Although the Dovells (of Bristol Stomp fame) were not my favorite artists (remember this was the time when the Beatles were on top…and I was definitely a Beatles fan) I coveted this black round piece of vinyl.

Along with great envy, she must have also noticed the quizzical look in my eye.  I am not sure if I asked her why she had this record first, or if she offered to GIVE it to me first.  I was flabbergasted.  Me?  My own 45?

Then she explained that as a bar owner, the jukebox was regularly brought up to date and the old songs were replaced with the newest, latest, greatest hit records.  It was then that she gave me the best present a girl my age would have wanted. 

She offered to give me ALL the records as they were replaced in the jukebox.  And to top it off?  At the time, the jukebox machine didn’t flip the records to play side B!  That means I would be getting TWO copies of every vinyl 45.   Ahh haa….one for me…one to trade!



 
Over the years I collected hundreds of 45s to play on the family HiFi.  And thanks to my Aunt Mary, I never, ever, had to purchase a single record. 
 
Although my friends and I always made the weekly trek up Telegraph Road to the corner of West Chicago…the local E.J. Korvette’s department store.  We would spend HOURS on the 2nd floor hanging around their most phenomenal record department. 

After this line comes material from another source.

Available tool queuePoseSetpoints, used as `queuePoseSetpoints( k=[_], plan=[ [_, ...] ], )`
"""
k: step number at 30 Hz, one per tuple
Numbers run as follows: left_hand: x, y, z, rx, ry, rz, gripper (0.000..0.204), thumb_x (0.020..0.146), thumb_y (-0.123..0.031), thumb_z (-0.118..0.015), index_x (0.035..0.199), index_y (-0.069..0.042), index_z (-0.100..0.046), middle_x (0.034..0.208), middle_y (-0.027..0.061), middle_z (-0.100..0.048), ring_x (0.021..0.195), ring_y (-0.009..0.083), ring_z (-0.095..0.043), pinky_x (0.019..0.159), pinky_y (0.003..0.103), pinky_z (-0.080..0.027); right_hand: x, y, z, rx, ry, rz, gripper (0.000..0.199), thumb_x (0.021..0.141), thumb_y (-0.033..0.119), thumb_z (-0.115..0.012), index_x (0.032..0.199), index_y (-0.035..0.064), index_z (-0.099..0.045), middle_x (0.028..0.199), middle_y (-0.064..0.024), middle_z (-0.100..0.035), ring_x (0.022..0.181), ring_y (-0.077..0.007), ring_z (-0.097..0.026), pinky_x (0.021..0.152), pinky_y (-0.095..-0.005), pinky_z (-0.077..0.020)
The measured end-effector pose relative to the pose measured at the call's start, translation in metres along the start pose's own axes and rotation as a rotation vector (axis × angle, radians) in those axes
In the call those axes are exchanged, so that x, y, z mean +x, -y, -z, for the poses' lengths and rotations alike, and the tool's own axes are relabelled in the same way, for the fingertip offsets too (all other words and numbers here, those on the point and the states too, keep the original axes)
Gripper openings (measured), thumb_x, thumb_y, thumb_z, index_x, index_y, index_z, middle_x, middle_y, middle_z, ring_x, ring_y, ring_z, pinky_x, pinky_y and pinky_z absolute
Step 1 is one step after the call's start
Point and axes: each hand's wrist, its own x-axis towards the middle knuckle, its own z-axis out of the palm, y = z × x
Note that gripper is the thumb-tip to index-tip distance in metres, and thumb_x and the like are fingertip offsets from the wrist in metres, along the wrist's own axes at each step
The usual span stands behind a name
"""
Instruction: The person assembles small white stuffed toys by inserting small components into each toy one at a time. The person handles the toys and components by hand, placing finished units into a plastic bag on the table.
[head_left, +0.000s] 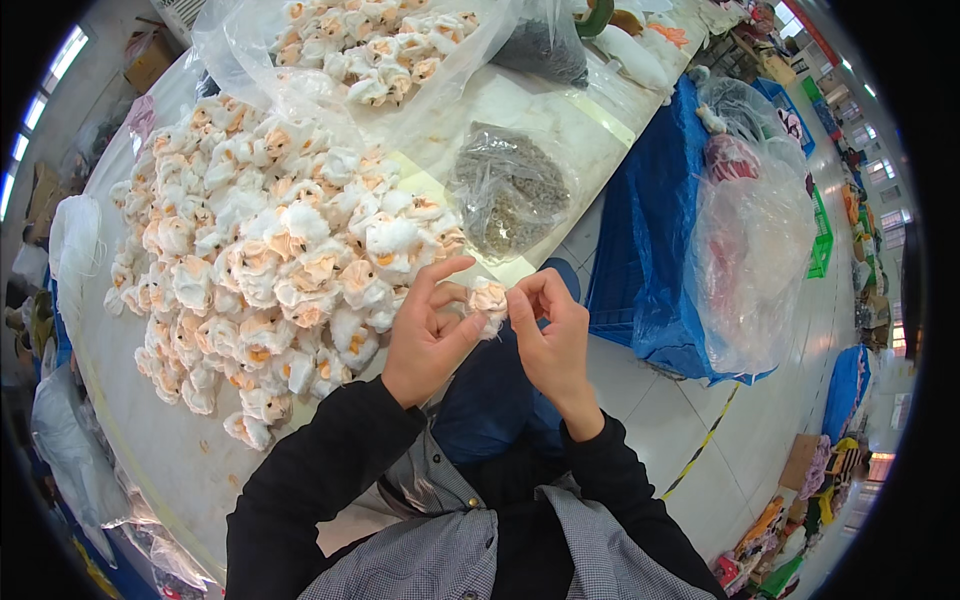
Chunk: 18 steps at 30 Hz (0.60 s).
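Note:
Between my hands, just off the table's edge and above my lap, is a small fluffy white and peach plush piece (488,303). My left hand (428,335) grips it from the left with thumb and fingers. On its other side, my right hand (552,345) has thumb and forefinger pinched together against the piece. Whether something tiny sits in that pinch is too small to make out. A large heap of similar plush pieces (270,250), several with small black and orange parts, lies to the left of my left hand.
Beyond my hands, a clear bag of small dark parts (510,190) rests on the white table (205,470). Another clear bag (375,45) with plush pieces lies at the back, beside a dark grey bag (545,50). A blue-lined bin (645,235) holding plastic-wrapped goods stands right.

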Motion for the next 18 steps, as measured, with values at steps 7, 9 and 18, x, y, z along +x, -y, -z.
queuePoseSetpoints(
  k=[7,9,18],
  plan=[
    [0.0001,0.0,-0.0055,0.001,-0.065,-0.024,0.061,0.098,0.001,-0.07,0.152,-0.006,-0.043,0.113,0.0079,-0.061,0.063,-0.0027,-0.048,0.056,0.015,-0.037,-0.0076,0.0029,0.0016,-0.325,-0.127,0.361,0.012,0.09,0.005,-0.08,0.096,0.0025,-0.071,0.088,-0.0093,-0.07,0.072,-0.0215,-0.066,0.065,-0.033,-0.0536],
    [-0.0005,0.0026,-0.0059,0.019,-0.084,-0.032,0.06,0.097,0.001,-0.07,0.151,-0.006,-0.044,0.111,0.0069,-0.061,0.062,-0.0027,-0.047,0.055,0.016,-0.036,-0.0056,0.0037,0.0031,-0.404,-0.096,0.552,0.016,0.084,0.003,-0.082,0.097,0.0035,-0.073,0.091,-0.0098,-0.071,0.078,-0.0277,-0.067,0.068,-0.0362,-0.0547],
    [-0.0077,0.0027,-0.0038,0.518,-0.076,-0.239,0.042,0.092,0.004,-0.073,0.133,-0.005,-0.066,0.105,-0.0002,-0.063,0.059,0.0001,-0.04,0.053,0.021,-0.03,-0.0105,-0.0015,-0.0016,-0.342,-0.015,0.344,0.011,0.088,0.005,-0.079,0.097,0.0024,-0.073,0.086,-0.0102,-0.07,0.079,-0.0269,-0.067,0.068,-0.0356,-0.0536]
  ],
)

If I remember correctly, in 1963/64, I believe that 45s were going for about .49 cent a piece (by the latter years of the 60s, the price had jumped to a whopping .69 cents). 

That was a chunk of change, and at 14, I wasn’t working yet, unless you count the .50 cents an hour I spent babysitting for the neighbor kids, or the .45 cents my mom would pay me to wash and wax the floors (on my hands and knees, mind you).

  Take a listen on the left.
  To this day, when I hear
  You Can’t Sit Down, I vividly  recall the day I received my  very first record.